Ездовой слез с повозки. Вода доходила ему почти до колен. Он ухватился за повод и потянул лошадь вперед. Я навалился на заднее колесо.
— Но — о! Пошла! — кричали мы до хрипоты в два голоса, а повозка не трогалась с места.
— Давай разгружать, — предложил я, надеясь, что уж пустую‑то повозку лошадь вытянет обязательно.
Меня водило из стороны в сторону под тяжестью каждого ящика, но я перетащил на берег три. Васьков — два.
Пока я стягивал сапоги и выливал из них воду, ездовой опять стал погонять лошадь, но все его усилия были напрасны. Лошадь стояла, низко наклонив голову, будто рассматривая в воде свое отражение. Васьков начал распрягать.
— Что ты делаешь? — закричал я. — Прекрати сейчас же!
С минуту мы стояли друг против друга, как петухи. В
глазах Васькова вспыхивали злые огоньки. Густая с проседью щетина на его давно не бритом лице, как мне показалось, зашевелилась. Крепко стиснув зубы, он рванул у меня из рук повод и повел лошадь на берег. Я остался у повозки в холодной воде.
Над головами прошелестели немецкие мины и разорвались в лесу, поблизости от батареи. Я выскочил из воды с тем же неотвратимым вопросом: что делать?

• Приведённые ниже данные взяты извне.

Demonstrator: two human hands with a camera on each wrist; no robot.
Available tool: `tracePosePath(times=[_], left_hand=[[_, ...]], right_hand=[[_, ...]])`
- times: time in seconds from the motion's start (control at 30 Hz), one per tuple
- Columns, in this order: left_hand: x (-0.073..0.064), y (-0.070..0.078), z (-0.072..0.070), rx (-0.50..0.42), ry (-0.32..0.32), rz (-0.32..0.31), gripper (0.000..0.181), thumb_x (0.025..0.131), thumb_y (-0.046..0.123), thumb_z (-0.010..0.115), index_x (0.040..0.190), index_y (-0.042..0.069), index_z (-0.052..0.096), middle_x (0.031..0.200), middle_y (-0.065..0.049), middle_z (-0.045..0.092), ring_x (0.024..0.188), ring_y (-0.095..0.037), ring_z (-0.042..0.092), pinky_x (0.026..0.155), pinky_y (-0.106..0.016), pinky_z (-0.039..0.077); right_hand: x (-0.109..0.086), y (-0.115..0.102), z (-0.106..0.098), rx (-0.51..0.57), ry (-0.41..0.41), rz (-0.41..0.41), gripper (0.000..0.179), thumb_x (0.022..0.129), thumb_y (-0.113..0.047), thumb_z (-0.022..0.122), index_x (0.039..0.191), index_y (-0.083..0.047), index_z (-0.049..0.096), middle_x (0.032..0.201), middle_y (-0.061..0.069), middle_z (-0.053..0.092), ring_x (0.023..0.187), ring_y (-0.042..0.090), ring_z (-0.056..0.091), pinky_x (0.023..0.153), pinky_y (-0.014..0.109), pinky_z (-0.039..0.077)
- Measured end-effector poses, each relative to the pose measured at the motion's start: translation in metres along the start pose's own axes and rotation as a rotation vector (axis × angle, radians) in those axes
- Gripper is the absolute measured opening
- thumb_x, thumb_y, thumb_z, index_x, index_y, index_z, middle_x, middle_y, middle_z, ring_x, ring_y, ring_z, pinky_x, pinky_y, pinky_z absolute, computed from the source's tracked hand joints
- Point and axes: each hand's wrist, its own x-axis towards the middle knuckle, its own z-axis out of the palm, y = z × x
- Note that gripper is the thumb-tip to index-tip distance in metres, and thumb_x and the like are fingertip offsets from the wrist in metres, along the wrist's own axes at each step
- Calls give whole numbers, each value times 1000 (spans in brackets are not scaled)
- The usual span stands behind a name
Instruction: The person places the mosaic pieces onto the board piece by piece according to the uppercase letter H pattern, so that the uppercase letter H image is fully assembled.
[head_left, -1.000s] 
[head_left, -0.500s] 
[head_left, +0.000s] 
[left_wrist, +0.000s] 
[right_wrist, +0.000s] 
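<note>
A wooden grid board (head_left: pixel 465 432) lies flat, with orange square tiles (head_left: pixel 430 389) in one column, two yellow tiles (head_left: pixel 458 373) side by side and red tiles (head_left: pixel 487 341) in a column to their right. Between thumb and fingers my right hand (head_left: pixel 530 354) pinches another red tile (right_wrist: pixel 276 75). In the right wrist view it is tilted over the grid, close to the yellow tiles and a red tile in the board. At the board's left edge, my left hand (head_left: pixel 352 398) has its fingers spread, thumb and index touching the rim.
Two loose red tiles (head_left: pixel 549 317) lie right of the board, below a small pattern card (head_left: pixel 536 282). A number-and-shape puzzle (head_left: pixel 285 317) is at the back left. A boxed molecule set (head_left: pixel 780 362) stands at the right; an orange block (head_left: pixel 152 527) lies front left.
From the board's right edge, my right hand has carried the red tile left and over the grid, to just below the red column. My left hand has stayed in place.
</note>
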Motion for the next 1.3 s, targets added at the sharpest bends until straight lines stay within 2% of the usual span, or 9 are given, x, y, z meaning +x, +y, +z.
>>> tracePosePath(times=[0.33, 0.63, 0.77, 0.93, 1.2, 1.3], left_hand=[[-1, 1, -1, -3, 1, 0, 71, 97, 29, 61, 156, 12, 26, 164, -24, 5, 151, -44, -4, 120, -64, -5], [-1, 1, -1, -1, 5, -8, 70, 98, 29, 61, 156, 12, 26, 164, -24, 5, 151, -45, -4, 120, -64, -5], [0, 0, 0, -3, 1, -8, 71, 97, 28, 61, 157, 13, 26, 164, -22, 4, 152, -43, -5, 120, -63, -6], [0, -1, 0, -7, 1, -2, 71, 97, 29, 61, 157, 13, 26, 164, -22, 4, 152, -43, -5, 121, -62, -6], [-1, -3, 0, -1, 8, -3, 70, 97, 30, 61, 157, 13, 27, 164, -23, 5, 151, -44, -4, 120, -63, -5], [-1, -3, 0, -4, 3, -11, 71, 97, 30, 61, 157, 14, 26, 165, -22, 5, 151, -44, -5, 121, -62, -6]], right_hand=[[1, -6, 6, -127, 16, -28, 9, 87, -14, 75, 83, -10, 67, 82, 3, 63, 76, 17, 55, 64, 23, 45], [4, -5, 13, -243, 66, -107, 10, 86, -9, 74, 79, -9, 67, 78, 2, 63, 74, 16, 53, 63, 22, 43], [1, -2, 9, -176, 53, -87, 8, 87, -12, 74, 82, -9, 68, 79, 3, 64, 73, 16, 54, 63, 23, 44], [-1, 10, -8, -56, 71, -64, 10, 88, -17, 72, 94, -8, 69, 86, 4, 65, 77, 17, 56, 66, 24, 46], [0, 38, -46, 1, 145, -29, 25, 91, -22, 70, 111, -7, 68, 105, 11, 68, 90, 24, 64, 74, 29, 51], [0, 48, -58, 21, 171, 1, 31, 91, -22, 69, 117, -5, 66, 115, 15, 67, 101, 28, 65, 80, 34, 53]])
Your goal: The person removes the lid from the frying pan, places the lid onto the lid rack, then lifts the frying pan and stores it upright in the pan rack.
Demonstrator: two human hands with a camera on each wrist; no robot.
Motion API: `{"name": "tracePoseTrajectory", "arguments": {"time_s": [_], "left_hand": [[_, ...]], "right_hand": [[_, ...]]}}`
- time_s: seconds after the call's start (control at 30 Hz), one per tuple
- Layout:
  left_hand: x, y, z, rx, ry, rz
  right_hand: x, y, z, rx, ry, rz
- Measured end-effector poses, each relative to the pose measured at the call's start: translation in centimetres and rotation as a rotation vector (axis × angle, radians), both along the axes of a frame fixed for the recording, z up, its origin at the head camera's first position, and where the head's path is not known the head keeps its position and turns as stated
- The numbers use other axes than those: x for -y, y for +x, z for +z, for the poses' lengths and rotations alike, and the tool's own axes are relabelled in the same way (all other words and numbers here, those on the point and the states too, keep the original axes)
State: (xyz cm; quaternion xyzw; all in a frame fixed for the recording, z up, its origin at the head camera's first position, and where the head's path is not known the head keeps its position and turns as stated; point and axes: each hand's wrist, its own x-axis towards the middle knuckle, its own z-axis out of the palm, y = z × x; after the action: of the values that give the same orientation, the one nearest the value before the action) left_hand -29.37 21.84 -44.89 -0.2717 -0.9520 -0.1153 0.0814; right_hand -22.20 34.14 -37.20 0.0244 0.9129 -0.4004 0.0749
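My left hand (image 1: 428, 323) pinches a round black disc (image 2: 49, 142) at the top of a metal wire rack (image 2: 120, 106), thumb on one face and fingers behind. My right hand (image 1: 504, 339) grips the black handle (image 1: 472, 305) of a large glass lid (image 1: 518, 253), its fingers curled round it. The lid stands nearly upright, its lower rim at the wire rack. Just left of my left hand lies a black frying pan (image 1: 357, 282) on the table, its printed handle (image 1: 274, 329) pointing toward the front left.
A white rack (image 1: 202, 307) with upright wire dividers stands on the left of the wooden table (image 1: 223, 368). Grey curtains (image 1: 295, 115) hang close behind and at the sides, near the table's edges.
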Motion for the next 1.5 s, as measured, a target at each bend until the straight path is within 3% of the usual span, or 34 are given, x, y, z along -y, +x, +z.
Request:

Лошадь щипала на пригорке прошлогоднюю пожелтевшую траву. Ездовой выжимал мокрые портянки. Не глядя на меня, сказал:
— Отдохнем малость и поедем дальше.
— Ты слышишь, что творится? — возмутился я.
— Слышу, — спокойно ответил он.
Я готов был вцепиться в него, но он годился мне в отцы и был такой же усталый, заезженный, как и его лошадь.
Сунув босые ноги в сапоги, я взял на плечо снаряд. Ездовой посмотрел на меня и невозмутимо стал расстилать свои рыжие портянки на снарядных ящиках.
— Бери и ты снаряд, — сказал я ему как можно спокойнее, хотя чувствовал, что голос мой дрожит.
Васьков словно не слышал меня. Он молча протягивал к солнцу свои побелевшие в ледяной воде ступни.
— Тебе говорят или кому?
Я подошел и расстегнул кобуру. Он неохотно встал, взял, как и я, снаряд на плечо и босиком направился на батарею.
— Обуйся! — крикнул я вдогонку.
Васьков будто не слышал меня. Шел впереди в длинной мокрой шинели, в шапке, но босой…
Артиллеристы обрадовались, увидев нас со снарядами на плечах:
— Вот это да! Подсыпем, братцы, фашистам!
У нас выхватили из рук снаряды, зарядили две
пушки.
— Готово! — доложил один из расчетов.
— Готово! — последовал доклад второго.
— Огонь!..
Прогремел жиденький залп. Две дымящиеся гильзы упада! между станинами на землю.
Я объяснил лейтенанту положение. Он приказал одному расчету взять плащ — палатки и идти за снарядами. Ездовому дали ботинки и сухие портянки.
Лошадь паслась в том же месте. Васьков подошел к ней и заботливо погладил.
Я еще раз вместе с расчетом сходил на батарею — отнес второй снаряд, а потом перешел через ручей и возвратился к Кравчуку — доложил о выполнении задания.
Худшие опасения оправдались: разлившиеся реки и озера, заболоченные леса окончательно отрезали нас от баз снабжения. Не осталось дороги, по которой можно было бы подвести боеприпасы, горючее, продовольствие. К полковому продскладу потянулись команды с мешками и плащ — палатками. Обратно они возвращались налегке. Суточный рацион бойца сократился до одного сухаря и полкотелка прозрачной рыжеватой жидкости, сквозь которую на дне можно было сосчитать зерна неразварившейся ржи, без всяких приправ и соли. Официально на котловое довольствие выдавалось каждому по семьдесят граммов ржаной крупы.